I am looking for WGSL, male puppy, with a moderate drive. I am looking for a companion that can be trained into a well-balanced mate!

I have the trainer picked out already, just not the dog  

Thanks in advance!


----------



## yuriy (Dec 23, 2012)

Consider asking your trainer for advice on how to select a puppy from a litter.

Any specific reason for a show line vs working line dog? Just curious.


----------



## car2ner (Apr 9, 2014)

Researching everything before getting a pup is a great idea, but I agree it can be overwhelming. 

There are a few good choices in this area but we also have club members here in MD who have chosen pups from outside the area, and their dogs are wonderful. Don't be afraid to expand your search (and in turn make yourself even more crazy...grin).

I sent you a PM about the breeder we chose.


----------



## Rayshoto (Oct 1, 2015)

I spoke to the trainer and he said would be willing to help pick out the puppy, and that at 7 weeks, you can run simple tests??

Main reason for not going for a working line is the drive of the dog. From what I have seen and heard, even with the right training, the two have different on/off switches. Does this sound right to you?

Thanks!


----------



## G-burg (Nov 10, 2002)

If you are going with a good breeder.. I'd suspect they would be the ones picking the pup.. 

Really the choice is yours whether you want a working line or a show line..


----------



## Rayshoto (Oct 1, 2015)

I may be talking to myself at this point, but I have narrowed it down to the following (4) breeders:

1. Misty Ridge
2. Shiraz Farms
3. Little Creek
4. Vom Besten Deutsche Shaeferhund


All seem good and reputable..

Feedback please!

Thanks!


----------



## gsdsar (May 21, 2002)

I am going to PM you.


----------



## car2ner (Apr 9, 2014)

We got our pup at MistyRidge. If you go to visit the kennels make sure you and Joyce have time to chat. We talked to her for a couple of hours, watched some of the club working their pups for IPO, and basically got a feel for each other. We were looking for a pup that had enough spunk to do sports but not so much drive that it would be a terror in the house. We have no plans on going to Nationals, just titling at the club level. 
Patton is a long haired red and black and has a great temperament. To be honest, he has the same personality as my husband (grin)

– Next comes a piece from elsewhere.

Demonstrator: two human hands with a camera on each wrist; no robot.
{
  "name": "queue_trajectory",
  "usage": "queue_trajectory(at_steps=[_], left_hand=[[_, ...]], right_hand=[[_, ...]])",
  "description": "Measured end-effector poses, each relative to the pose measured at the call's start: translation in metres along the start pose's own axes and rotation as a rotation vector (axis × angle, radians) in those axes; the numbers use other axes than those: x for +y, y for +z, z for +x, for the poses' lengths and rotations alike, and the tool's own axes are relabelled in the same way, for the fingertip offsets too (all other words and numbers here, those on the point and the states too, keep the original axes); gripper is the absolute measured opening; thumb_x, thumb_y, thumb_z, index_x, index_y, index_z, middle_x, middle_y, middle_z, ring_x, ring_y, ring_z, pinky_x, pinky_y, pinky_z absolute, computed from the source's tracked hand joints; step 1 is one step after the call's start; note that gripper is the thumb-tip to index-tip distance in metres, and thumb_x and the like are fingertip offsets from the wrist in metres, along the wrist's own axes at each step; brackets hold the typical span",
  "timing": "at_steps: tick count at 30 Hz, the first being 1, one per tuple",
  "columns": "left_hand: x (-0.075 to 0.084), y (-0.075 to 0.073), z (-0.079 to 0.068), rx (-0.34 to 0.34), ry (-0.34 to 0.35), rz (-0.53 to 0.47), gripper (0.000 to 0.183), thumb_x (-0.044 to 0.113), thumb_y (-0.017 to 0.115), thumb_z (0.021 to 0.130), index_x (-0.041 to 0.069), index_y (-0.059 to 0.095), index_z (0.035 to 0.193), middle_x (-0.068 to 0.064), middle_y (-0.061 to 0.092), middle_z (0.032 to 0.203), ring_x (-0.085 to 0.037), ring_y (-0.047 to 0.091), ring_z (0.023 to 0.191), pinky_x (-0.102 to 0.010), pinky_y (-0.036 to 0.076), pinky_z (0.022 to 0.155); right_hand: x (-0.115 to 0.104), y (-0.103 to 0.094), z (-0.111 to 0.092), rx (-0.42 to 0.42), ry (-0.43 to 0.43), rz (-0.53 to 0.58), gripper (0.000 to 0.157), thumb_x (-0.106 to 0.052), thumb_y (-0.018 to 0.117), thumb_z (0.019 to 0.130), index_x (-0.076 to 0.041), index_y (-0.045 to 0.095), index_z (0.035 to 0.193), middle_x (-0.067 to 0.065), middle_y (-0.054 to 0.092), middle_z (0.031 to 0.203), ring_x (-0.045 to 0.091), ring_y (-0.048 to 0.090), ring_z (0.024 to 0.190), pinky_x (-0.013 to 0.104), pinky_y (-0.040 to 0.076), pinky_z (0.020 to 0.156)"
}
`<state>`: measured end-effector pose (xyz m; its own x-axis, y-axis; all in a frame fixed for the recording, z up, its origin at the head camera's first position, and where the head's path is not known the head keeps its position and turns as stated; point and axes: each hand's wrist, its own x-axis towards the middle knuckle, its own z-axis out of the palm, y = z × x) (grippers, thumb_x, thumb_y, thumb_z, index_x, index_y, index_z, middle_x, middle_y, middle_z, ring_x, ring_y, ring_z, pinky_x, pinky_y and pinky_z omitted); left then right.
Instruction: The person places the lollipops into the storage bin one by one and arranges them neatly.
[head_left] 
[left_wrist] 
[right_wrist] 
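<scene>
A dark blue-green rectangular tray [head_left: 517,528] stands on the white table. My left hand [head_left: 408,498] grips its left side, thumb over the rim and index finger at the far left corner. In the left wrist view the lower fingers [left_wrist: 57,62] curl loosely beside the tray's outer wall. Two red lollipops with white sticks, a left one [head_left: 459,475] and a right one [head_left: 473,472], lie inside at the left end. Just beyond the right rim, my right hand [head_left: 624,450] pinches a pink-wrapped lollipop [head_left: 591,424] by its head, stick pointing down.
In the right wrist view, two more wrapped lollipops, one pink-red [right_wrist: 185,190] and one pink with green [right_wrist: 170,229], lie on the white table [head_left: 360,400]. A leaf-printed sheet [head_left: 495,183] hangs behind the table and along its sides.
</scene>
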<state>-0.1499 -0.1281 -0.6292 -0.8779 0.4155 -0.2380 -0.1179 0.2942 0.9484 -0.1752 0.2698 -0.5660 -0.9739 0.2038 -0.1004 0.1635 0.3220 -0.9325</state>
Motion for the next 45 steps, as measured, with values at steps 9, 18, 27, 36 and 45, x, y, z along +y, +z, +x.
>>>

Only caviot, Joyce is one of the more expensive breeders in the area.


----------



## Rayshoto (Oct 1, 2015)

Thank you for your input, just the kind feedback I am looking for.


----------



## car2ner (Apr 9, 2014)

your welcome,

check the top right hand corner of your page. you should have a few notifications of private messages. it is small print and easy to miss. GSDSAR both sent you private messages. There might be more.


----------



## Lobo dog (Sep 19, 2014)

I just heard of "Haus Juris German Shepherds", they are located in VA and seem to have good reviews. Looking at their website they health test and title their dogs. I have no experience with this breeder but looking at their website my only concern is that they seem to run like a business and have far to many litters on the ground (4) for my taste. They might be worth looking deeper into though. Welcome to Haus Juris German Shepherd Dogs


----------



## Lobo dog (Sep 19, 2014)

I have to say this story on their "Haus Juris Heroes" page made me tear up. Rocket Haus Juris


----------



## sultryeyes (Feb 19, 2007)

Rayshoto said:


> I may be talking to myself at this point, but I have narrowed it down to the following (4) breeders:
> 
> 1. Misty Ridge
> 2. Shiraz Farms
> ...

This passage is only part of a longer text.